Tuesday, January 21, 2014
In the Journal of Economic History, Katharine Shester has outlined the history of large-scale public housing since the 1940s. Her paper attempts to flesh out what, exactly, went wrong with this ambitious social program. The gist:
Shester, in the new JEH article, examines the entire public housing experiment by looking at the whole country from 1933 to 1973. She shows that by 1970, even taking into account local conditions prior to their construction, public housing projects depressed counties’ social and economic levels. Critically, however, that was not true before 1970. Data from 1950 and 1960 suggest that public housing seemed to have positive local effects. Something changed in the 1960s.
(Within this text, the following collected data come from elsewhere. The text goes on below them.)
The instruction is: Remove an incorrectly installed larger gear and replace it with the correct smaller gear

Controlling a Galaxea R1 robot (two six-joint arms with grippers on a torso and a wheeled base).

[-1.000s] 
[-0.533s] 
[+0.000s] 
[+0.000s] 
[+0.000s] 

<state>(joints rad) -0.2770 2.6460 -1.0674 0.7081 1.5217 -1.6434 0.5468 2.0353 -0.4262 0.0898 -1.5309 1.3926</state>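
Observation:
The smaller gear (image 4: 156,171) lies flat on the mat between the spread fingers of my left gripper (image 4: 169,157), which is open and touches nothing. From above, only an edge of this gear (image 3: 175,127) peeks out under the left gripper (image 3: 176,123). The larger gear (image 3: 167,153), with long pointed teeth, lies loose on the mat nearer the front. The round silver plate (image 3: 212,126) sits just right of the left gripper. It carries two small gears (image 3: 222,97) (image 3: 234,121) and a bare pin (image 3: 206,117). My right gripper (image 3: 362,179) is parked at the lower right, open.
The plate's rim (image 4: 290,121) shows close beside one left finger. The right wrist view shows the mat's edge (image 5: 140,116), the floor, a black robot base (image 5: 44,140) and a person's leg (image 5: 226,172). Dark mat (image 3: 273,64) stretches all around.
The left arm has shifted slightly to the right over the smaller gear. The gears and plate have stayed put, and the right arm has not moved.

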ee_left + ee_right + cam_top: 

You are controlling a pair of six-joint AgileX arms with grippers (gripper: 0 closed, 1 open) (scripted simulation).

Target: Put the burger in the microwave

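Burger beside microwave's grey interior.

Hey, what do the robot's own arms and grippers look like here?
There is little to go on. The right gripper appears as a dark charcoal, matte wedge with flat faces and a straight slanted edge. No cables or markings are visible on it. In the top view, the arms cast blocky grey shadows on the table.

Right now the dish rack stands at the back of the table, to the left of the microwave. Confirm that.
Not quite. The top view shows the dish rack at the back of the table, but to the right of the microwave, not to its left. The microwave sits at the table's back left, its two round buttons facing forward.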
The source of change was not, in Shester’s analysis, the new projects built in the 1960s, but seems to have been some cumulative aspect of public housing generally.
Decisions and developments from 1950 to 1970, Shester argues, accelerated the physical deterioration of public housing and increased the concentration of troubled families living there. Limits on government maintenance funds, like the limits on the original construction costs, hampered the housing managers. And because of imposed rent ceilings, local housing agencies could not get the funds sufficient to keep up repairs by charging tenants. Physical dilapidation followed.
At the same time, tightening the requirements that housing be provided only to the neediest families meant that stable working-class families, once part of the mix, were gone. The renters became increasingly and exclusively the poorest and most troubled families. Their growing concentration in dense (and tense) settings compounded the problems of order. By 1970, public housing projects had gained their nightmarish image. Pruitt–Igoe (and others) came down.